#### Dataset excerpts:

• • • • • • •

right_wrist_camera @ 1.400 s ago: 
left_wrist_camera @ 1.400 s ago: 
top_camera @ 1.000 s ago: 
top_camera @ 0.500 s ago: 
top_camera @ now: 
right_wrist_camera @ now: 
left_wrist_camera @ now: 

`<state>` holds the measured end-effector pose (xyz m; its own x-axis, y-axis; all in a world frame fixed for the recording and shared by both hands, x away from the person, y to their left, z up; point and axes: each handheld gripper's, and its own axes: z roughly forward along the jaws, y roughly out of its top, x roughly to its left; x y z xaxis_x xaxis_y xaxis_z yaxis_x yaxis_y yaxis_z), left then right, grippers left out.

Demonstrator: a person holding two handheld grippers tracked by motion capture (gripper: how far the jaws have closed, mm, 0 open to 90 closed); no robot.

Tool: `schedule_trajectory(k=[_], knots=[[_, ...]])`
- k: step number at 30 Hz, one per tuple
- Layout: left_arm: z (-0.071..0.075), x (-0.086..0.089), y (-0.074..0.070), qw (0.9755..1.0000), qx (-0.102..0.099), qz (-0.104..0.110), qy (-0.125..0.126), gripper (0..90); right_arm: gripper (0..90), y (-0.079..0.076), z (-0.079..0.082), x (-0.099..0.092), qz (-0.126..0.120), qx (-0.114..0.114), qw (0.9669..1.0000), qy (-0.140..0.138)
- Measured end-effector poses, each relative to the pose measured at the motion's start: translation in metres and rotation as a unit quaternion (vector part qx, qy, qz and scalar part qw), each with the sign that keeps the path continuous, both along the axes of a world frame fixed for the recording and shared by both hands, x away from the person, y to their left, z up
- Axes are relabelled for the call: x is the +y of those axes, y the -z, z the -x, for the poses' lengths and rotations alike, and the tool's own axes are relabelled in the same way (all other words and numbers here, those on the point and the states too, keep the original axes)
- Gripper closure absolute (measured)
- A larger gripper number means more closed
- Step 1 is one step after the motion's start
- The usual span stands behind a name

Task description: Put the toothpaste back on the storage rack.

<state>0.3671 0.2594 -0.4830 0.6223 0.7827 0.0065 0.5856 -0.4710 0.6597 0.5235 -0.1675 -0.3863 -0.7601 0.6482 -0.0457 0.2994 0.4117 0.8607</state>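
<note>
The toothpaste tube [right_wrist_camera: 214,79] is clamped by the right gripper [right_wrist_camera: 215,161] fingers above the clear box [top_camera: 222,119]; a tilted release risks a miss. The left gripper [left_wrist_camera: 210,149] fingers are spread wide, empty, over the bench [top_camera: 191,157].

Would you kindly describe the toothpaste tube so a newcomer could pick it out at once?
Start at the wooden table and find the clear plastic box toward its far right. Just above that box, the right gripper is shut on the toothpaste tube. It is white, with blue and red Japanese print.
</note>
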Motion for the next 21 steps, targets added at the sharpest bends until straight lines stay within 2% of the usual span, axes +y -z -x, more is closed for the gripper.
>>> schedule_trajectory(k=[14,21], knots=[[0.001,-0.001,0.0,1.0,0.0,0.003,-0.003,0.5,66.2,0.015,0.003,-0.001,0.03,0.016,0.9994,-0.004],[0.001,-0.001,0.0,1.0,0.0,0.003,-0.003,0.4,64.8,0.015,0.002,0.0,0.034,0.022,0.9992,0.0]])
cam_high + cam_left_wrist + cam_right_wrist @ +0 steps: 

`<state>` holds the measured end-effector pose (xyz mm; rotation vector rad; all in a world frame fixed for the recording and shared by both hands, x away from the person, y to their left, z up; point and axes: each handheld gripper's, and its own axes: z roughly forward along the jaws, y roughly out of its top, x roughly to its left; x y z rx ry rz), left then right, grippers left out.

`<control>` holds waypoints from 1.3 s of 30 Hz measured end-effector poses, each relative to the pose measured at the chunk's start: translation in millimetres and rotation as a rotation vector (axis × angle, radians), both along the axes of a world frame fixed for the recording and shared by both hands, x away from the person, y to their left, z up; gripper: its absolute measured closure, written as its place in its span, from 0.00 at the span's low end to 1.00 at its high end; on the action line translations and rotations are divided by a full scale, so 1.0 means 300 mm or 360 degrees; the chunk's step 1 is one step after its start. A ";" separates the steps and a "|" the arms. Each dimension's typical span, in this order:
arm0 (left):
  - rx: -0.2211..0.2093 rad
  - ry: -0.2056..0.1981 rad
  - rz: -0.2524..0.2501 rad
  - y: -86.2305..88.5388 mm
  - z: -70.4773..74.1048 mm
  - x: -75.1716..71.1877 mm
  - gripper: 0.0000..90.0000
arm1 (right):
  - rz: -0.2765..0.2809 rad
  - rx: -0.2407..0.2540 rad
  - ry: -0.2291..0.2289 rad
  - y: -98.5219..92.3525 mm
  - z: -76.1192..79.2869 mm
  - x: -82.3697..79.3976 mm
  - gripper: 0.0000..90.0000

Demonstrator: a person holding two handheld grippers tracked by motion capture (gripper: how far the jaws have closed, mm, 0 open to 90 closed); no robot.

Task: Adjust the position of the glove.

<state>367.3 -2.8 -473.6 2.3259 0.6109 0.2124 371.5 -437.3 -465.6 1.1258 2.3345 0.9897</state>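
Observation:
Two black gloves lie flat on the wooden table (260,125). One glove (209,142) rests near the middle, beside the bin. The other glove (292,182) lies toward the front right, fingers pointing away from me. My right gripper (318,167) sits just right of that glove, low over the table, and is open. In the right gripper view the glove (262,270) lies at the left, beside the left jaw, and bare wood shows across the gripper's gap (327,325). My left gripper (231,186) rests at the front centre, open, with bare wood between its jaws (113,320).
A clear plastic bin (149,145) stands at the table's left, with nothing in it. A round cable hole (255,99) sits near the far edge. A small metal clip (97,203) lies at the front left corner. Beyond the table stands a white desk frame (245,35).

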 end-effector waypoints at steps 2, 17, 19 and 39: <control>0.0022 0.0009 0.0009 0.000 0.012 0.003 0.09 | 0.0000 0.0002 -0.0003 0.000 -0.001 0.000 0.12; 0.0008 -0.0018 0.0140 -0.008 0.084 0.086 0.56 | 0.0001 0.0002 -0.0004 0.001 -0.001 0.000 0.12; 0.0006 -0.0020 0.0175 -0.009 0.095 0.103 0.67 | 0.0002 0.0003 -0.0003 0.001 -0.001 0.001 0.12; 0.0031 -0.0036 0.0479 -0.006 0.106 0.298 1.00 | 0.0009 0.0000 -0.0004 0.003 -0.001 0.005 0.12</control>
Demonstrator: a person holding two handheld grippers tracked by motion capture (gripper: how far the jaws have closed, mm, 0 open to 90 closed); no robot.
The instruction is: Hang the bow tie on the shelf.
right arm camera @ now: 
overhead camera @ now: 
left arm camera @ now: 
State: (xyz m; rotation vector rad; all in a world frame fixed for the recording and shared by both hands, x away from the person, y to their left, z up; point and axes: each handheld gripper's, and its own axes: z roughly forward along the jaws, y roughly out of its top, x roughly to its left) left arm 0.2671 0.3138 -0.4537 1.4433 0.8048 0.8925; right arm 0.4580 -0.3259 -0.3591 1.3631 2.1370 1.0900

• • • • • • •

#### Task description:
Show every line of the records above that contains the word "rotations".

#### Response box:
- Axes are relabelled for the call: x is the +y of those axes, y the -z, z the -x, for the poses' lengths and rotations alike, and the tool's own axes are relabelled in the same way (all other words and numbers here, those on the point and the states too, keep the original axes)
`<control>` holds waypoints from 1.3 s of 30 Hz measured end-effector poses, each relative to the pose measured at the chunk's start: translation in millimetres and rotation as a rotation vector (axis × angle, radians), both along the axes of a world frame fixed for the recording and shared by both hands, x away from the person, y to their left, z up; gripper: its absolute measured closure, written as its place in its span, from 0.00 at the span's low end to 1.00 at its high end; on the action line translations and rotations are divided by a full scale, so 1.0 means 300 mm or 360 degrees; the chunk's step 1 is one step after its start. A ";" separates the steps and a "|" the arms. Each dimension's typical span, in this order:

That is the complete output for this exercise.